Your goal: Return every record below exactly as written, omitting any pictures.

(Collected data)
►

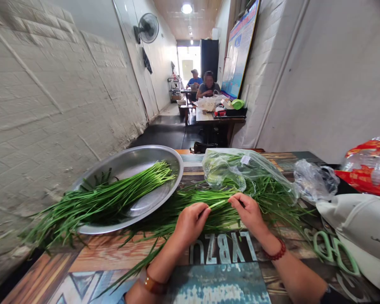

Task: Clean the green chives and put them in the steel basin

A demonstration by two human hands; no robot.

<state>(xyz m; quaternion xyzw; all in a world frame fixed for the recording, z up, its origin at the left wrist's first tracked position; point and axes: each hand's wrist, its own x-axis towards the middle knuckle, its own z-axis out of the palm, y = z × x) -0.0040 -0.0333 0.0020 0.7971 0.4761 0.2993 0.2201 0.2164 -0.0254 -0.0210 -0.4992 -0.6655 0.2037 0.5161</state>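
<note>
"While the left hand [194, 217] pinches a few garlic chives [219, 204], what's the right hand [249, 214] doing?"

"Its thumb and fingers are closed on the same stalks. A light pinch should avoid bruising."

"Where's the rest?"

"Loose ones lie on the table [215, 283] around the hands; a thick bundle [123, 192] rests in the metal basin [145, 158], leaves trailing over its rim."

"Anything in the way?"

"The plastic bag [213, 165] just beyond could snag stalks. The green-handled scissors [326, 252] lie beside the cap [361, 223], clear of both hands."
</note>
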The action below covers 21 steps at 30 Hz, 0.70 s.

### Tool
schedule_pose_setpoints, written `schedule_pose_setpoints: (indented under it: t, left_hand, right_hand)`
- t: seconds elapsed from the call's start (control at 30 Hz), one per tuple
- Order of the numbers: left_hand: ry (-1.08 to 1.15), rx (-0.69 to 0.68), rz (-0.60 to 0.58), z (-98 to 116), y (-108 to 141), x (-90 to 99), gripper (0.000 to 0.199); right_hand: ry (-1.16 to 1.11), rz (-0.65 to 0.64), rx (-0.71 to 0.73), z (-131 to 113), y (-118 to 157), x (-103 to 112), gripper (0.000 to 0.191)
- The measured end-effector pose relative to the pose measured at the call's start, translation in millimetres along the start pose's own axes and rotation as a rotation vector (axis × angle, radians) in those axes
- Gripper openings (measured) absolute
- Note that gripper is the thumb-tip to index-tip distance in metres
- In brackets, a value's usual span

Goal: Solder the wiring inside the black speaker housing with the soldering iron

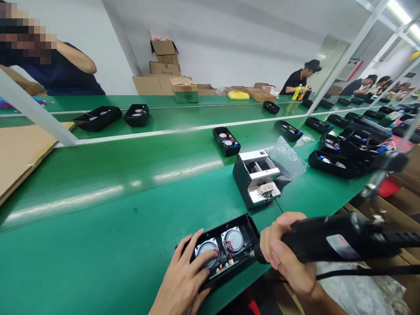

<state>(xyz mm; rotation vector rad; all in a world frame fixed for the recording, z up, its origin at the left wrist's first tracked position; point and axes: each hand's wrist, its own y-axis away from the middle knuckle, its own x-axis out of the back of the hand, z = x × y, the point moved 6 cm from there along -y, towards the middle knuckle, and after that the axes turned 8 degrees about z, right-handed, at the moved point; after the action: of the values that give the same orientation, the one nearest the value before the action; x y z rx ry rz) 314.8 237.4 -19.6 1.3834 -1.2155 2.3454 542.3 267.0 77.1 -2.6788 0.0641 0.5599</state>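
In front of me a black speaker housing [241, 260] lies open side up on the green bench. Two round speakers [234, 239] with red wires and a small circuit board [225, 267] sit inside it. My left hand [187, 271] grips the housing's left end, its fingers spread over the rim and the nearer speaker; the thumb is mostly hidden. My right hand [288, 253] is closed around a black electric screwdriver [337, 240], held nearly level. Its tip points into the housing's right end; whether it touches a screw cannot be made out.
Behind the housing stands a black-and-silver screw feeder [257, 177], beside a clear plastic bag [287, 159]. More black housings [226, 142] lie on the belt and pile up at right [334, 164]. Cardboard [26, 153] lies at left. Co-workers [297, 81] sit across the line.
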Motion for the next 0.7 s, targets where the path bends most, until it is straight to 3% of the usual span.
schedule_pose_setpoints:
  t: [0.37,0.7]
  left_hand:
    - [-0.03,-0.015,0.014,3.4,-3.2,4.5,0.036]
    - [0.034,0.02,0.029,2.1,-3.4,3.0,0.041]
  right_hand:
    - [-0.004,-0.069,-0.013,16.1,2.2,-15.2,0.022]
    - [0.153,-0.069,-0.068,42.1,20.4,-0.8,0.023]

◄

Task solution:
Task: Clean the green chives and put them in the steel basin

A demonstration by two human hands; no robot.

<state>(xyz m; quaternion xyzw; all in a world frame fixed for the recording, z up, its origin at the left wrist's first tracked position; point and axes: each hand's wrist, its own x-axis towards the middle knuckle, its own z-axis out of the palm, y = z × x) -0.0040 -0.0333 0.0020 0.7971 0.4761 0.2993 0.2201 0.2164 -0.0254 -0.0210 -0.4992 -0.6655 0.2037 0.5161</state>
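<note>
"While the left hand [194, 217] pinches a few garlic chives [219, 204], what's the right hand [249, 214] doing?"

"Its thumb and fingers are closed on the same stalks. A light pinch should avoid bruising."

"Where's the rest?"

"Loose ones lie on the table [215, 283] around the hands; a thick bundle [123, 192] rests in the metal basin [145, 158], leaves trailing over its rim."

"Anything in the way?"

"The plastic bag [213, 165] just beyond could snag stalks. The green-handled scissors [326, 252] lie beside the cap [361, 223], clear of both hands."
</note>
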The action below covers 21 steps at 30 Hz, 0.70 s.

### Tool
schedule_pose_setpoints, written `schedule_pose_setpoints: (indented under it: t, left_hand, right_hand)`
- t: seconds elapsed from the call's start (control at 30 Hz), one per tuple
- Order of the numbers: left_hand: ry (-1.08 to 1.15), rx (-0.69 to 0.68), rz (-0.60 to 0.58), z (-98 to 116), y (-108 to 141), x (-90 to 99), gripper (0.000 to 0.199); right_hand: ry (-1.16 to 1.11), rz (-0.65 to 0.64), rx (-0.71 to 0.73), z (-131 to 113), y (-118 to 157), x (-103 to 112), gripper (0.000 to 0.191)
- The measured end-effector pose relative to the pose measured at the call's start, translation in millimetres along the start pose's own axes and rotation as a rotation vector (axis × angle, radians) in those axes
- Gripper openings (measured) absolute
- Note that gripper is the thumb-tip to index-tip distance in metres
- In brackets, a value's usual span

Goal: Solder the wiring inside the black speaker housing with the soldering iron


<state>(xyz mm; rotation vector rad; all in a world frame fixed for the recording, z up, its origin at the left wrist's first tracked position; point and axes: each hand's wrist, its own y-axis away from the middle knuckle, its own x-axis out of the back of the hand, z = x × y, the point moved 6 cm from there along -y, towards the middle knuckle, and after that the axes turned 8 degrees about z, right-handed, at the moved point; after the action: of the values that give the same orientation, the one nearest the value before the action; x y z rx ry rz) 314.8 237.4 -19.6 1.3834 -1.2155 2.3454 542.3 267.0 77.1 -2.6788 0.0641 0.5599</state>
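In front of me a black speaker housing [241, 260] lies open side up on the green bench. Two round speakers [234, 239] with red wires and a small circuit board [225, 267] sit inside it. My left hand [187, 271] grips the housing's left end, its fingers spread over the rim and the nearer speaker; the thumb is mostly hidden. My right hand [288, 253] is closed around a black electric screwdriver [337, 240], held nearly level. Its tip points into the housing's right end; whether it touches a screw cannot be made out.
Behind the housing stands a black-and-silver screw feeder [257, 177], beside a clear plastic bag [287, 159]. More black housings [226, 142] lie on the belt and pile up at right [334, 164]. Cardboard [26, 153] lies at left. Co-workers [297, 81] sit across the line.
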Motion for the next 0.7 s, targets where the path bends most, until it is straight to 3% of the usual span.
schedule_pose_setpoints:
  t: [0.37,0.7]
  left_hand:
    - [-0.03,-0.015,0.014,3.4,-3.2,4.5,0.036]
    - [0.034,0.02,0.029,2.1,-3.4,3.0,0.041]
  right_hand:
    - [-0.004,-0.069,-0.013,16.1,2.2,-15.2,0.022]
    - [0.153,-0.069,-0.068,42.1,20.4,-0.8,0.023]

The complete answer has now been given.